Pentingnya alat skrining ini ditunjukkan oleh studi klinis sebelumnya yang telah menunjukkan
ketepatan 78% untuk diagnosis klinis sifilis primer oleh dokter berpengalaman. [1] Ini adalah tes
nonspesifik namun bermanfaat dalam pengobatan berikut, karena titer antibodi menurun pada
terapi yang berhasil. Tes nontreponemal cepat, sederhana, dan murah. Mereka adalah satu-
satunya tes yang direkomendasikan untuk memantau jalannya penyakit selama dan setelah
perawatan. Tes nontreponemal juga bisa berfungsi untuk mendeteksi reinfeksi. Keterbatasan utama
tes nontreponemal adalah berkurangnya sensitivitas pada sifilis primer dan sifilis laten akhir, hasil
positif palsu akibat reaktivitas silang, dan potensi hasil negatif palsu akibat fenomena prozon.

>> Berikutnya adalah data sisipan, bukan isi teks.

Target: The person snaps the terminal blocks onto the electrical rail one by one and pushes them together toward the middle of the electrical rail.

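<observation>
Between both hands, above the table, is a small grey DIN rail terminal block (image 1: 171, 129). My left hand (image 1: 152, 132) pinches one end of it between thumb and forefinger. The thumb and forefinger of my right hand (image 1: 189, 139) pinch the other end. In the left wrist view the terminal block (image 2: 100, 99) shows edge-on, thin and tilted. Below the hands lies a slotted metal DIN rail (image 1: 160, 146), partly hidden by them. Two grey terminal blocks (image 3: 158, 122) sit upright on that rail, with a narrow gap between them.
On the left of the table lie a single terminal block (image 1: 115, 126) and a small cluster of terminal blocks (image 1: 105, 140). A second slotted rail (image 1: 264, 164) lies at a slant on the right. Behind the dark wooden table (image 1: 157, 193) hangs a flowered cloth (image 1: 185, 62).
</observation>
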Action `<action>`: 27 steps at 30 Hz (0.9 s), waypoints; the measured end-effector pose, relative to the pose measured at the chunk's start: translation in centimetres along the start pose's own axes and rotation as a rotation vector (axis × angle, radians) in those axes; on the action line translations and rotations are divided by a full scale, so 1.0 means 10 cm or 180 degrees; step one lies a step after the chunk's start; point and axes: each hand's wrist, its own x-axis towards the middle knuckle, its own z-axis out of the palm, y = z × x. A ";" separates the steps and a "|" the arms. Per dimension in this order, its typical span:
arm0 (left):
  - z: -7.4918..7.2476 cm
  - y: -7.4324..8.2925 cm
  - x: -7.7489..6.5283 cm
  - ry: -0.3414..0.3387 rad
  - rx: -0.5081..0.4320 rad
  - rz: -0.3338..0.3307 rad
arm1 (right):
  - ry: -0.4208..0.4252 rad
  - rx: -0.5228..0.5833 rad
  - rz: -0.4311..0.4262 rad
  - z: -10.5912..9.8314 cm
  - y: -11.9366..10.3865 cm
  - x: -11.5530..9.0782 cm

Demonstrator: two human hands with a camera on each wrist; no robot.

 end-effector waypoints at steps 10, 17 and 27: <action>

Sayangnya, tidak ada tes laboratorium saat ini yang bisa membedakan satu trepanomatosis dari
yang lain, dan ini harus diperhatikan dalam serologi di daerah dunia dimana yaws, pinta pada
trepanomatosis endemik ada.

Dasar uji VDRL adalah tubuh memproduksi antibodi saat terinfeksi, dan dalam tes ini antibodi
terdeteksi dengan menundukkan serum ke antigen, yang terdiri dari larutan alkohol kardiovaskular,
kolesterol, dan lesitin tanpa warna. Ini adalah tes kualitatif untuk skrining sifilis, dan saat ini semua
tes nontreponemal adalah tes flokulasi dan tes VDRL dan RPR adalah modifikasi reaksi Wasserman
asli. Sayangnya dalam tes ini, antibodi mendeteksi antigen, yang nonspesifik, sehingga
menghasilkan banyak reaksi positif palsu.